In order to enable high availability in Kafka you need to take into account the following factors:
1. Replication factor: By default, replication factor is set to 1
. The recommended replication-factor
for production environments is 3
which means that 3 brokers are required.
2. Preferred Leader Election: When a broker is taken down, one of the replicas becomes the new leader for a partition. Once the broker that has failed is up and running again, it has no leader partitions and Kafka restores the information it missed while it was down, and it becomes the partition leader again. Preferred leader election is enabled by default. In order to minimize the risk of losing messages when switching back to the preferred leader you need to set the producer property acks
to all
(obviously this comes at a performance cost).
3. Unclean Leader Election:
You can enable unclean leader election in order to allow an out-of-sync replica to become the leader and maintain high availability of a partition. With unclean leader election, messages that were not synced to the new leader are lost. There is a trade-off between consistency and high availability meaning that with unclean leader election disabled, if a broker containing the leader replica for a partition becomes unavailable, and no in-sync replica exists to replace it, the partition becomes unavailable until the leader replica or another in-sync replica is back online.
4. Acknowledgements:
Acknowledgements refer to the number of replicas that commit a new message before the message is acknowledged using acks
property. When acks is set to 0
the message is immediately acknowledged without waiting for other brokers to commit. When set to 1
, the message is acknowledged once the leader commits the message. Configuring acks
to all
provides the highest consistency guarantee but slower writes to the cluster.

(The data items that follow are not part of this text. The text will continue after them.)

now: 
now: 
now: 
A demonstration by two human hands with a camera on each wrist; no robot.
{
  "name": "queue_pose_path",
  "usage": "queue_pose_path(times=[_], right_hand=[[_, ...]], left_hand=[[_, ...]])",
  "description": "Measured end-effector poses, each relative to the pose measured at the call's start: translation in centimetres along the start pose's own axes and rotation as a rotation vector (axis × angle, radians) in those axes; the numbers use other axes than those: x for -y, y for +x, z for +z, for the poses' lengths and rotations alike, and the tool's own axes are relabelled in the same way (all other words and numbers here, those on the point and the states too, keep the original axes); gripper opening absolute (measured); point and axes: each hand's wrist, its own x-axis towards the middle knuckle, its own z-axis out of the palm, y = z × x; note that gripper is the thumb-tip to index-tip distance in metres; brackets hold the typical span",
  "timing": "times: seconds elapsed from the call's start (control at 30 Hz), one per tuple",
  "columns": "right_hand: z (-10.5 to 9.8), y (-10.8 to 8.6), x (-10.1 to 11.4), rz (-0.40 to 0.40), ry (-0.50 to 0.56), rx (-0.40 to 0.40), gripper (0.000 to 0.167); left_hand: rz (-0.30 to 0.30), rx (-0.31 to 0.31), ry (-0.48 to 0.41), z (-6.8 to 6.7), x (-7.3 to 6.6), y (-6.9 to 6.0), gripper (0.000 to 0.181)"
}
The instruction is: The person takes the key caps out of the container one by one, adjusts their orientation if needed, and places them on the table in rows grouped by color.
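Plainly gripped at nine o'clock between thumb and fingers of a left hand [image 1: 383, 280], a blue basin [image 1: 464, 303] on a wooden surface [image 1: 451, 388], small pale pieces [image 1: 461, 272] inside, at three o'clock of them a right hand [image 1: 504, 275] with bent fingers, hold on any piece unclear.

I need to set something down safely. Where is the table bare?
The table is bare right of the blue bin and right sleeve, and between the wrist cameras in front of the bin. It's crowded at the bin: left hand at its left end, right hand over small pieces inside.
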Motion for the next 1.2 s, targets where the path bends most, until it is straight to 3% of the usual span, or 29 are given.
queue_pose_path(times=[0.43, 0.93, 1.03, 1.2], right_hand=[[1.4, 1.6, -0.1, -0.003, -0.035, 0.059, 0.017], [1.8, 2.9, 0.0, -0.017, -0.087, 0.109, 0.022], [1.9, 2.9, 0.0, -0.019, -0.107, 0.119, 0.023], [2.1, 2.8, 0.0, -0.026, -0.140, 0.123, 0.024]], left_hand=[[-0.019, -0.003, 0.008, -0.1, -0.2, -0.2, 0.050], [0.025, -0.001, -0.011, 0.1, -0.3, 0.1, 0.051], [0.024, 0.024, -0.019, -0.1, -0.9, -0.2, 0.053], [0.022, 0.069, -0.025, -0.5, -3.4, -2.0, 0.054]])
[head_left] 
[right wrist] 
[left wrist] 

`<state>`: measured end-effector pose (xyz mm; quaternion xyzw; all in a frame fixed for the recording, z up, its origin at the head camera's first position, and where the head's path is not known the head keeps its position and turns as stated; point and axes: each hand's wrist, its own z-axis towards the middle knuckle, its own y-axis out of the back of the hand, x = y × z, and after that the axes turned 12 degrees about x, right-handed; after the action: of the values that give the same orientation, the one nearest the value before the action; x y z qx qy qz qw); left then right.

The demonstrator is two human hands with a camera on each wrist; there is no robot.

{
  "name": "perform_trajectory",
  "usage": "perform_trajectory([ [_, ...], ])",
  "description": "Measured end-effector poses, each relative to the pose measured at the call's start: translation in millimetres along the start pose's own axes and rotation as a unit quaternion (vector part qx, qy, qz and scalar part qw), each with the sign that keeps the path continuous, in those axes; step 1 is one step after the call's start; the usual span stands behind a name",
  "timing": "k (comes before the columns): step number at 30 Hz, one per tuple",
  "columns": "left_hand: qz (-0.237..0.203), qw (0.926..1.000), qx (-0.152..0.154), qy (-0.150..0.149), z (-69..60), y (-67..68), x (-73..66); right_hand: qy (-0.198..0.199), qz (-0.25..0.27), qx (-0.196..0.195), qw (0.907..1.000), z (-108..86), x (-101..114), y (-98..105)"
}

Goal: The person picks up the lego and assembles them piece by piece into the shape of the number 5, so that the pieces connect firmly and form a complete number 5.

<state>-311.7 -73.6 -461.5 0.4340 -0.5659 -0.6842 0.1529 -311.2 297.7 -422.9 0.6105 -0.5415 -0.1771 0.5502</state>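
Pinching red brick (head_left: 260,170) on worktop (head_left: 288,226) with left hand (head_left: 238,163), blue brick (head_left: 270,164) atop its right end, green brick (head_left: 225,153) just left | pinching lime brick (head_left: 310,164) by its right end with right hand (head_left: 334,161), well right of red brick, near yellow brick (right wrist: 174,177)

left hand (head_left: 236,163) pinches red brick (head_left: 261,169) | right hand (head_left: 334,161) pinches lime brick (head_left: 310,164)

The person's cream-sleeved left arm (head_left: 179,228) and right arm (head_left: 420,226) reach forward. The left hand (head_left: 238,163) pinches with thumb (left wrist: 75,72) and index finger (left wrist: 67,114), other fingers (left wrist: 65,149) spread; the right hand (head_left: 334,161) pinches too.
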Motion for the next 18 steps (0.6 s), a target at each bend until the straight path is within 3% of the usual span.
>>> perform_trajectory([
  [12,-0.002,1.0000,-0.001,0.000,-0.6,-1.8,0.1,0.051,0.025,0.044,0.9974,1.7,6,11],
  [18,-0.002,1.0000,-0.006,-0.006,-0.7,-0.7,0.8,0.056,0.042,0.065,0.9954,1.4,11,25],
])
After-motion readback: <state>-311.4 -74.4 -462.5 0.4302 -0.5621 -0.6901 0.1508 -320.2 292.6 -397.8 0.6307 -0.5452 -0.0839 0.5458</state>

5. Minimum in-sync replicas: min.insync.replicas
defines the minimum number o in-sync replicas that must be available for the producer in order to successfully send the messages to the partition.If min.insync.replicas
is set to 2
and acks
is set to all
, each message must be written successfully to at least two replicas. This means that the messages won't be lost, unless both brokers fail (unlikely). If one of the brokers fails, the partition will no longer be available for writes. Again, this is a trade-off between consistency and availability.